Ingram et al. checked how the behavior of an infected or uninfected mouse differ when exposed to predators, in this case Bobcat urine. As you can see in the figure below (Part A), they set up a field, one part of which was spotted with Bobcat urine or Rabbit urine (controlling for effect of just urine versus predator urine). Infected, uninfected and infected with a attenuated parasite (which could successfully clear the infection) mice were let in the area to see which spots they spend more or less time at, translated to which areas they avoid and which areas they do not. As you can see in sections Bi and Bii, the mouse partly avoided the section with rabbit urine (hence the importance of controls!) but this avoidance was way stronger when exposed to Bobcat urine. Surprisingly this behavior almost vanishes in infected mice, regardless of the strain, in other words, regardless of presence or absence of parasites in the brain.

From Ingram et al.

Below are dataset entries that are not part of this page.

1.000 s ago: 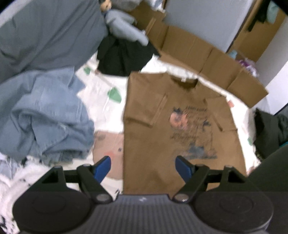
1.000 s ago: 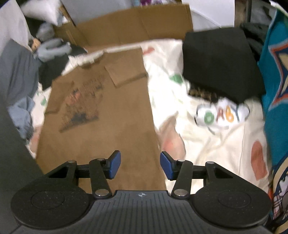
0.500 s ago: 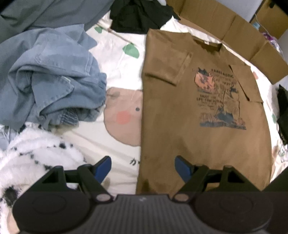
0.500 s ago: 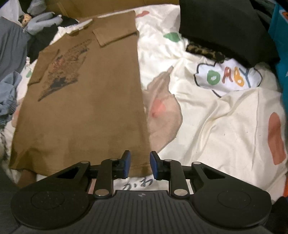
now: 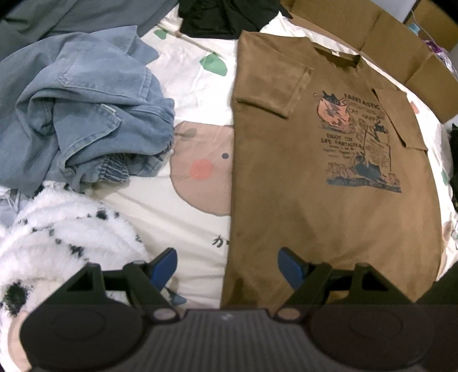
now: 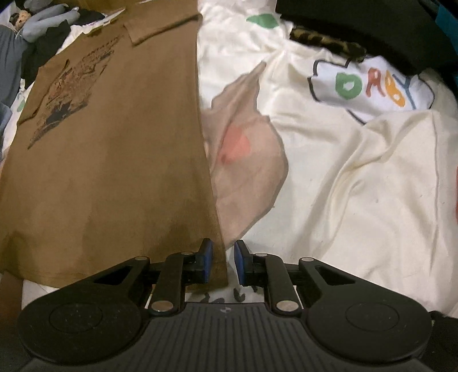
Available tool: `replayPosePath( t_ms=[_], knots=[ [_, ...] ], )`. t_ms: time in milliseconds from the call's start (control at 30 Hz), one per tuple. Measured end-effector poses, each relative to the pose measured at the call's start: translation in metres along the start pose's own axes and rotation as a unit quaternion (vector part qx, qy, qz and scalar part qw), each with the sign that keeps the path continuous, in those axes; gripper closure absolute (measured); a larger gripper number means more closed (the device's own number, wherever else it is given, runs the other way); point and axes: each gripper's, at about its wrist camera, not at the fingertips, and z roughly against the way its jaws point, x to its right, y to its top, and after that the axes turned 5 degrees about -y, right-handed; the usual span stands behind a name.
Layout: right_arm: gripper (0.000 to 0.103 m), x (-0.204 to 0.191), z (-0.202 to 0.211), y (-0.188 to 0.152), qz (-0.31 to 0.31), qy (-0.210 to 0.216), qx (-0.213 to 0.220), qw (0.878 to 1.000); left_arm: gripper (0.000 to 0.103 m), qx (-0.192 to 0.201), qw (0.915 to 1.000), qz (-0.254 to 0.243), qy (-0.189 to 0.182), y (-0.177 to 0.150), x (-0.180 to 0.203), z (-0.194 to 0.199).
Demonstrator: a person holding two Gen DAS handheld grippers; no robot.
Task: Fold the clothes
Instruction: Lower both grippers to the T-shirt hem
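A brown T-shirt [image 5: 309, 177] lies flat, print side up, on a cream bedsheet [image 5: 189, 71] with cartoon patterns. Its long axis runs from near to far: the hem is at the near edge and the collar at the far end, by a row of cardboard boxes [image 5: 380, 25]. Both short sleeves are folded in over the chest.

The left gripper [image 5: 227, 264] points steeply down over the shirt's near-left hem corner, its blue fingers [image 5: 164, 264] wide apart, one over the sheet and one over the fabric, gripping nothing.

The right gripper [image 6: 223, 263] also points steeply down at the near-right hem corner. Its fingers [image 6: 206, 261] are closing, with the shirt's right edge between them, and a small gap remains.

To the left lie crumpled blue jeans [image 5: 77, 114] and a fluffy white spotted garment [image 5: 57, 231].
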Motion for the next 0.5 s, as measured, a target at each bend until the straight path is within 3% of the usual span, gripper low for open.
replayPosePath(
  t_ms=[500],
  knots=[
    [0.080,-0.001,-0.007,-0.010,-0.031,0.003,-0.007,1.000,0.023,-0.002,0.9999,0.014,-0.001,-0.014,-0.001,-0.007]
  ],
)
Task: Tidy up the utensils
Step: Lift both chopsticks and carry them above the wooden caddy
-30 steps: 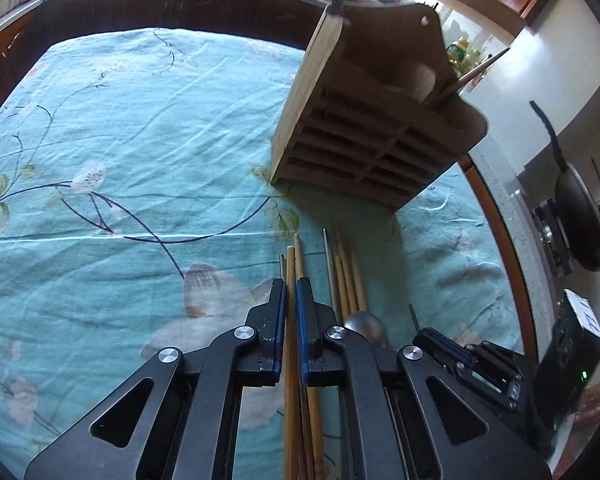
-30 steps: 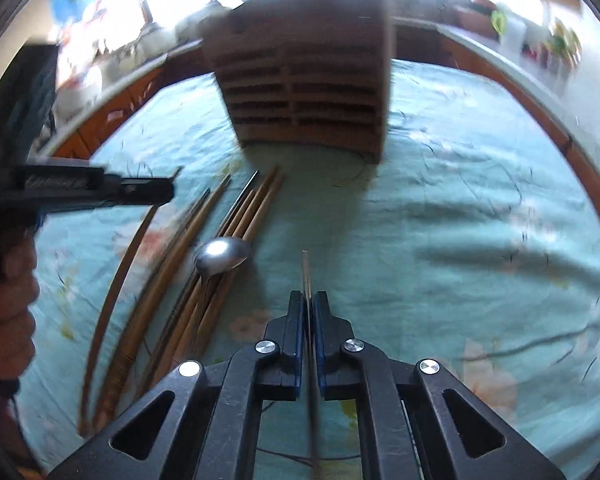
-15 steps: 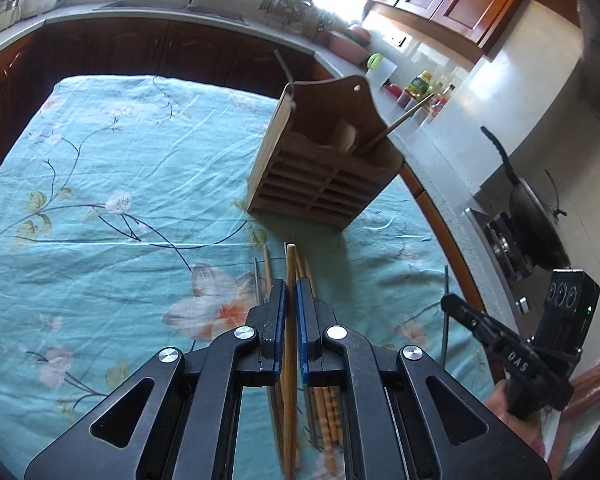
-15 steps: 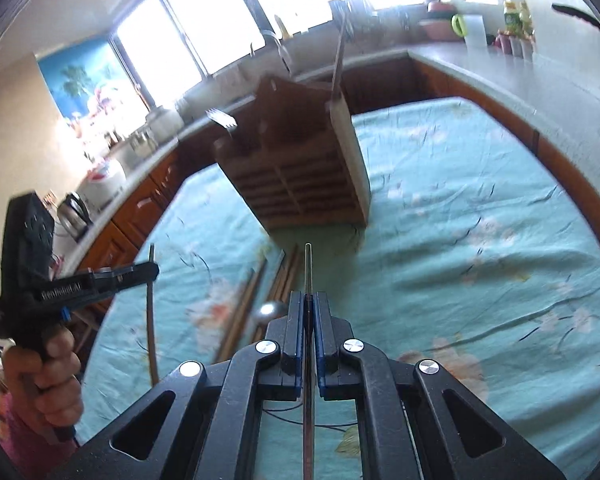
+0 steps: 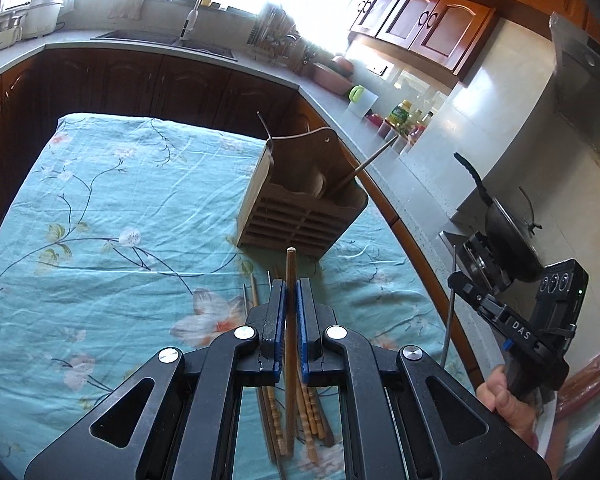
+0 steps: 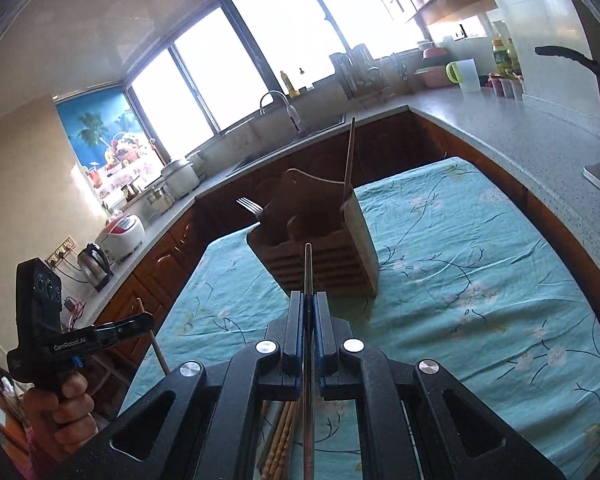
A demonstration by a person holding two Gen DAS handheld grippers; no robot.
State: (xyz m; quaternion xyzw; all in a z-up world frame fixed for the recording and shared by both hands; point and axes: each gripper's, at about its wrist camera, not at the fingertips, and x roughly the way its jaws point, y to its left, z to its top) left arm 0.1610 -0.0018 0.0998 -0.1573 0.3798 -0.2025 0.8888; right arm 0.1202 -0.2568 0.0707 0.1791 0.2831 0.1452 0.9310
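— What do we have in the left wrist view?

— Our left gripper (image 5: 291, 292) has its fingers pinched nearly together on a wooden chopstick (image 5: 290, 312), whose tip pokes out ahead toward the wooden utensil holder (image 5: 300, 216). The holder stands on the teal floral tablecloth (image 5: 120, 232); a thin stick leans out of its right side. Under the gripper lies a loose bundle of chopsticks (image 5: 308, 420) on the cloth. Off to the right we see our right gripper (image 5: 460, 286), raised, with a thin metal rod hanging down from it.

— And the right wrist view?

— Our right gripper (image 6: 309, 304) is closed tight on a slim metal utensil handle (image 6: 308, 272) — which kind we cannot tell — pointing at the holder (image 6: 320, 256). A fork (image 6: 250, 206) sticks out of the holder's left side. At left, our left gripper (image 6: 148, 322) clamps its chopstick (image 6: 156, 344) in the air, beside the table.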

PLOS ONE, 2013

From Ingram et al. PLOS ONE, 2013

There is a body of research on possible effects of T. gondii infection on human brain and behavior and correlations to increased suicide and schizophrenia have been suggested, although not confirmed. Still we all keep in mind that correlation does not mean causation.

Could this alteration of animal behavior also have an evolutionary explanation/impact on Toxoplasma’s life cycle? In other words, is there more to this phenomenon than just parasite infects brain, brain acts strange?

There is a difference between cats (big and small, domestic and wild) and the rest of the animals when it comes to Toxoplasma. In other animals, as I mentioned above, Toxoplasma escapes the gut after ingestion and moves  to muscle  and brain tissue and just stays there. So basically the infection is kind of a dead-end. It cannot be transferred to the next host until the current host dies and gets eaten up by another one. However,cats are the main hosts for Toxoplasma. That is where the parasite goes through the sexual stage of its life cycle. Also, Toxoplasma cysts are constantly shed from an infected cat through its feces. Not a dead-end infection. Now the loss of predator in Toxo-infected mice makes sense! It helps the parasite get back to its main host where it can complete the cycle! This is a trait that would have been highly favored by natural selection whenever it evolved. Because it would strongly increase the chance of the parasite being passed around to the next host.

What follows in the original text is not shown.